## ASSIGNED TASK:
All lines in the data bearing the string "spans" should be identified and copied.

──────── EXCERPTED RECORDS

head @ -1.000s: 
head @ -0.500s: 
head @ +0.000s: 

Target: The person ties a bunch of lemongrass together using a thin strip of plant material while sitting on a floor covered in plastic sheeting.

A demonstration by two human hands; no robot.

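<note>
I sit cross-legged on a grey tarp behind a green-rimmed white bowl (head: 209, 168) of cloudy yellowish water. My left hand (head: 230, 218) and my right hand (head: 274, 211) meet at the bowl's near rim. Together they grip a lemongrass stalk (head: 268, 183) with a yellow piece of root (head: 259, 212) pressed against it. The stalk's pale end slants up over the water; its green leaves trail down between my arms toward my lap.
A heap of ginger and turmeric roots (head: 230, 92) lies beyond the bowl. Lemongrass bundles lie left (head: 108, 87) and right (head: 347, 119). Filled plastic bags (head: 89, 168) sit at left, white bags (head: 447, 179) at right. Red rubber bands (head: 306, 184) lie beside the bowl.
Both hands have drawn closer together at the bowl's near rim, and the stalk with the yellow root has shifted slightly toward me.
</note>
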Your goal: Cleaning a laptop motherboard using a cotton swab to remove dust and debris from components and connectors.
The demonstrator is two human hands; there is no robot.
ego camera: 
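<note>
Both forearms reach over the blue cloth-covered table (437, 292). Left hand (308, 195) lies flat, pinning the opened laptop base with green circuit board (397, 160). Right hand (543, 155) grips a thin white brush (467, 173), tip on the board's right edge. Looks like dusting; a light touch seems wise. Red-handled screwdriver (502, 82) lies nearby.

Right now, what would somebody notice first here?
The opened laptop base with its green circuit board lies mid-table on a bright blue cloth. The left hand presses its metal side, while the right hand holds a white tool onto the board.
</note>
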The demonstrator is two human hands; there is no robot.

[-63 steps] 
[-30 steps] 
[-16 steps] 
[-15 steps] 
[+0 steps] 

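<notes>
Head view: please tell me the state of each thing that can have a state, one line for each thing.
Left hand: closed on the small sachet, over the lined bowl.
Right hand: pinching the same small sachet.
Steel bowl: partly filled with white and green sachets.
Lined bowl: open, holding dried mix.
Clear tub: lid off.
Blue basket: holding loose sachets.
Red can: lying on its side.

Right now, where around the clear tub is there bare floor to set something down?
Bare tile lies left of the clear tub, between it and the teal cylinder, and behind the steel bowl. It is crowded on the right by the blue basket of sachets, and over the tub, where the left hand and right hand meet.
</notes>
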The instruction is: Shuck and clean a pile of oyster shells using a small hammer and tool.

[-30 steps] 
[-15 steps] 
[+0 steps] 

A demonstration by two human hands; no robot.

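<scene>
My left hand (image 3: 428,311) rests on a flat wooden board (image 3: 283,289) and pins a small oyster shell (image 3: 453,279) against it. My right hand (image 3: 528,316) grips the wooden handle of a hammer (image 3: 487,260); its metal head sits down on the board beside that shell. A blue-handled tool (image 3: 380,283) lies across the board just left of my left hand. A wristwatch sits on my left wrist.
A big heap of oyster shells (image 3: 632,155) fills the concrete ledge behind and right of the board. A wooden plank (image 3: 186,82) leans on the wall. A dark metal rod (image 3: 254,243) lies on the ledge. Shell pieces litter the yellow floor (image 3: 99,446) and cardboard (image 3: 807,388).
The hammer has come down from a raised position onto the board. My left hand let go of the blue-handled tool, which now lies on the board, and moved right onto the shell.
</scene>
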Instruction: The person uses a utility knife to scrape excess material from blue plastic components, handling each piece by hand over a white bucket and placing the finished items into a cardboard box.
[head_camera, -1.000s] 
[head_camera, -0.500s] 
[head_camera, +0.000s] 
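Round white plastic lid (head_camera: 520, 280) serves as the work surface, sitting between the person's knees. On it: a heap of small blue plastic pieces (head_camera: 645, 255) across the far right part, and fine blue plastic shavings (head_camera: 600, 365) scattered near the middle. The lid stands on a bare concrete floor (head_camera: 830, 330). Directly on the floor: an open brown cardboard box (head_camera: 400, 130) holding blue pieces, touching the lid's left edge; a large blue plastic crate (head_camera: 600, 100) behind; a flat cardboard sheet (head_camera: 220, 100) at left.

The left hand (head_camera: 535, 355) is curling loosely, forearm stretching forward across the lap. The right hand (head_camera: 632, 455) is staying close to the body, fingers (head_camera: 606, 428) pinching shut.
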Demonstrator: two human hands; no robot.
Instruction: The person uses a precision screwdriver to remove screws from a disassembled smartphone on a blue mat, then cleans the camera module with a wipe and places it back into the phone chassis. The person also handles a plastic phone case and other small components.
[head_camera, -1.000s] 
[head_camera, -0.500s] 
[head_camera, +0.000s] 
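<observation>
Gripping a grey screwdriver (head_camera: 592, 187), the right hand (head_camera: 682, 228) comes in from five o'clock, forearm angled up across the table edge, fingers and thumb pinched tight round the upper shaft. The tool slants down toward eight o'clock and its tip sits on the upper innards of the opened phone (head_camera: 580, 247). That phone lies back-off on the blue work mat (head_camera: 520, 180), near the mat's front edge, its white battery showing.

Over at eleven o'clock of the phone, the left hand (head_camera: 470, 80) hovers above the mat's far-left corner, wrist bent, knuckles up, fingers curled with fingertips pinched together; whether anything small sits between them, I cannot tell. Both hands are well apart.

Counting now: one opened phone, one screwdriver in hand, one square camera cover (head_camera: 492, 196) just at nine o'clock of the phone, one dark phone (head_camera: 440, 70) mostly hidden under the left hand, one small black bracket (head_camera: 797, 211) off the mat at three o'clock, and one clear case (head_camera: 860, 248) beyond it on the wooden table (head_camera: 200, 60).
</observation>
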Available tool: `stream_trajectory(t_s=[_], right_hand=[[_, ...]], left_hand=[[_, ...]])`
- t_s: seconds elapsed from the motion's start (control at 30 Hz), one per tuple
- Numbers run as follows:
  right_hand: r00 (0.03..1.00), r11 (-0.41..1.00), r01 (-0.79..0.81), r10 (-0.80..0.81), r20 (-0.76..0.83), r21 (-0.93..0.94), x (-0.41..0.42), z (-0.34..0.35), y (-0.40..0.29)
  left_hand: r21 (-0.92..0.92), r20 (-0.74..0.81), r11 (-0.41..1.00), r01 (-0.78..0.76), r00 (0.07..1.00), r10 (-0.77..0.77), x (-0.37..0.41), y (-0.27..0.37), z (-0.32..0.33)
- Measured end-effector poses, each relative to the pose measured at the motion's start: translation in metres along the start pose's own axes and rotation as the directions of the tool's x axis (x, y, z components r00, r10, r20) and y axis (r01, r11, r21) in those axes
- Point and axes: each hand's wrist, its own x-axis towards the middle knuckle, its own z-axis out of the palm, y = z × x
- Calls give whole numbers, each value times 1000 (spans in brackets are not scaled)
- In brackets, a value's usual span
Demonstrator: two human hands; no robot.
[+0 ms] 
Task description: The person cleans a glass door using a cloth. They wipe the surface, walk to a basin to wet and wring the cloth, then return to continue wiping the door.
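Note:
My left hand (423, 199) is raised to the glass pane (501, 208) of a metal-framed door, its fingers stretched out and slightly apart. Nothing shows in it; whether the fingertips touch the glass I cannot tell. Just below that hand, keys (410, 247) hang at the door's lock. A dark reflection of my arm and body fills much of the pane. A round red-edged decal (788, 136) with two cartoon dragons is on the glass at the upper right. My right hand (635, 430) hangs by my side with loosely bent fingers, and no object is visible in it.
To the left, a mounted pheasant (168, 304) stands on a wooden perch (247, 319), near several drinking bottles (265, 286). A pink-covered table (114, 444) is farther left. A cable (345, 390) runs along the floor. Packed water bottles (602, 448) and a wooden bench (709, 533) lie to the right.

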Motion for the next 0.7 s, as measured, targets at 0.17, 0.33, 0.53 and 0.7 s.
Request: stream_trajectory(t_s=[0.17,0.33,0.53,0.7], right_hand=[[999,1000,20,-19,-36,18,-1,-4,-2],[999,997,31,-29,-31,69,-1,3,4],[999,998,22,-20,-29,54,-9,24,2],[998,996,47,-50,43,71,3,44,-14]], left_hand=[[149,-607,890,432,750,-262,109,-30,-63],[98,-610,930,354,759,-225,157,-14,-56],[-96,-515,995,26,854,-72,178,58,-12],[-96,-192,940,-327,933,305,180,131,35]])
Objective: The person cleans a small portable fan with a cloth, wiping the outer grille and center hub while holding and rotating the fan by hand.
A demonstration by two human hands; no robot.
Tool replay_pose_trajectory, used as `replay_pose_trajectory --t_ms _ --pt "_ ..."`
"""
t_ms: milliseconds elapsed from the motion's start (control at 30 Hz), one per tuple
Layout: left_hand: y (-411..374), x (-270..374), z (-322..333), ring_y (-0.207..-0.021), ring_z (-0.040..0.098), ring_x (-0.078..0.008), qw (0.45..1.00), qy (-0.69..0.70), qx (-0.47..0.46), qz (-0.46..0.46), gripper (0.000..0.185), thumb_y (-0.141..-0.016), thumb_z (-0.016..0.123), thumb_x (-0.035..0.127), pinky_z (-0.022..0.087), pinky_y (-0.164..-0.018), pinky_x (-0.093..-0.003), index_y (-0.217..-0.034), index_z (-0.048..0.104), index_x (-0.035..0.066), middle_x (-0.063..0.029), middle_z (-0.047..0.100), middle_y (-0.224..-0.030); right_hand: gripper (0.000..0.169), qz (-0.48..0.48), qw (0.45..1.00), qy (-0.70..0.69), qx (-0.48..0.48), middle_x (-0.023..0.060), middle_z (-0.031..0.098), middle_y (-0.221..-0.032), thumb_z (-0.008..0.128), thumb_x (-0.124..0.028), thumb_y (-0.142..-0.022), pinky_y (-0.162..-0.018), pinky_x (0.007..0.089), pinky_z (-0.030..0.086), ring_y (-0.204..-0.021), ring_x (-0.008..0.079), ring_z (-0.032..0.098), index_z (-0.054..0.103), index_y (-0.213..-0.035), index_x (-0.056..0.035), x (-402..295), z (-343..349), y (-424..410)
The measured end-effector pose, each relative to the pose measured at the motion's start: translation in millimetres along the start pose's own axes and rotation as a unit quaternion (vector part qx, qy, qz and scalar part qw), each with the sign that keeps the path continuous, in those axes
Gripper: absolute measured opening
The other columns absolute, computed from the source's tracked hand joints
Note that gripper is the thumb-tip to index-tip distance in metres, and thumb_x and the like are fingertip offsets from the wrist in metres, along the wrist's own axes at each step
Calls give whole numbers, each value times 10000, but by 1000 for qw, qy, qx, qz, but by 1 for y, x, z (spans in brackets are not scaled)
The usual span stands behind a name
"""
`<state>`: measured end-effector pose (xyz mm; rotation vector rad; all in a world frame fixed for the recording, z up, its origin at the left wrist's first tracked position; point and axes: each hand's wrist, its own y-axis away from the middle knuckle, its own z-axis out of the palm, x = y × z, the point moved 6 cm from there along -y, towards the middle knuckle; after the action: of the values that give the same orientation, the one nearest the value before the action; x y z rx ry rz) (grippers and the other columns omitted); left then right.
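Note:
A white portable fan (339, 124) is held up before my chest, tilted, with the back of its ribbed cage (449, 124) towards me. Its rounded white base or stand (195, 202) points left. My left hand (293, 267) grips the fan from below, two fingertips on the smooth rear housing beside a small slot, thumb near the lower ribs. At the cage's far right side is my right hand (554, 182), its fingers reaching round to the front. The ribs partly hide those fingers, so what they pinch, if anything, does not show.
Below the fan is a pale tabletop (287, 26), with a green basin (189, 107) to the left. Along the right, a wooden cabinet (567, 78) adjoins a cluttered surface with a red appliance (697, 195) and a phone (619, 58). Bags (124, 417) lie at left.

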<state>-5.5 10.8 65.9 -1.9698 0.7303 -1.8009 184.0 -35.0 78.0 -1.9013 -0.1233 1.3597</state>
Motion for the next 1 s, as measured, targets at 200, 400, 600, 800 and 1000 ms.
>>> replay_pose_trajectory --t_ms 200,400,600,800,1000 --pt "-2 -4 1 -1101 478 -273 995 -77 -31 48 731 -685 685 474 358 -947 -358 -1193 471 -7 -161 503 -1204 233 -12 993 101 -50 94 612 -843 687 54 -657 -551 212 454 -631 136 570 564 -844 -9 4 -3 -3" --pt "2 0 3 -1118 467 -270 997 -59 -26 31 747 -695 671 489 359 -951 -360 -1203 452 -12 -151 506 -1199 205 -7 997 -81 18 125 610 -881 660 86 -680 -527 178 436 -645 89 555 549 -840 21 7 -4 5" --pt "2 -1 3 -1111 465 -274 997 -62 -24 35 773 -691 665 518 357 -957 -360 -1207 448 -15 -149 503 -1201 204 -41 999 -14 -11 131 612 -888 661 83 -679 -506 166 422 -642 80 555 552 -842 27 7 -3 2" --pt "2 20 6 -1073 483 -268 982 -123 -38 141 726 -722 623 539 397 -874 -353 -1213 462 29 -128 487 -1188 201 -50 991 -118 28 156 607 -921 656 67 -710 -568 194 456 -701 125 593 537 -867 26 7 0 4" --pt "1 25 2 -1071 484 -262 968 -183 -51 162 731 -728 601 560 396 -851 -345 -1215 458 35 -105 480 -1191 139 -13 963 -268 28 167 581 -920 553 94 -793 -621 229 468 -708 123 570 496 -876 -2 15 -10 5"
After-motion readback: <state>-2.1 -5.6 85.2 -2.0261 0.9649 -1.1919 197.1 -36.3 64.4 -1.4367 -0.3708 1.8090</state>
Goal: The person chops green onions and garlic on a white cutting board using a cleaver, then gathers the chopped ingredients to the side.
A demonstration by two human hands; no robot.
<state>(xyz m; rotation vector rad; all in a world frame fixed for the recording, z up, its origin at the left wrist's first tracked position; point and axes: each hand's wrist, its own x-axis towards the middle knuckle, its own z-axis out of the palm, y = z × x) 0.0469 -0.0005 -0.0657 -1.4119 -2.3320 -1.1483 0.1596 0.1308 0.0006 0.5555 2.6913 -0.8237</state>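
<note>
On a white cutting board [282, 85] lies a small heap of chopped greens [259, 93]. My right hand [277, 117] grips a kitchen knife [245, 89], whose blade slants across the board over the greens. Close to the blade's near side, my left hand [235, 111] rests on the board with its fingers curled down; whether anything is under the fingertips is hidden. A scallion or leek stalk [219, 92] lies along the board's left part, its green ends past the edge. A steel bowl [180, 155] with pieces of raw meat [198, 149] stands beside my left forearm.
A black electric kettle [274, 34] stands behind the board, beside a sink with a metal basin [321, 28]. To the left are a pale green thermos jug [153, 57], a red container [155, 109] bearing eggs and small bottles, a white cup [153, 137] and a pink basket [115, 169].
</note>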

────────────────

## RESULT OF THIS EXERCISE:
- Calls give whole numbers, each value times 1000 (spans in brackets are not scaled)
Calls give whole numbers, each value times 10000, but by 1000 for qw, qy, qx, qz, but by 1 for y, x, z (spans in brackets are not scaled)

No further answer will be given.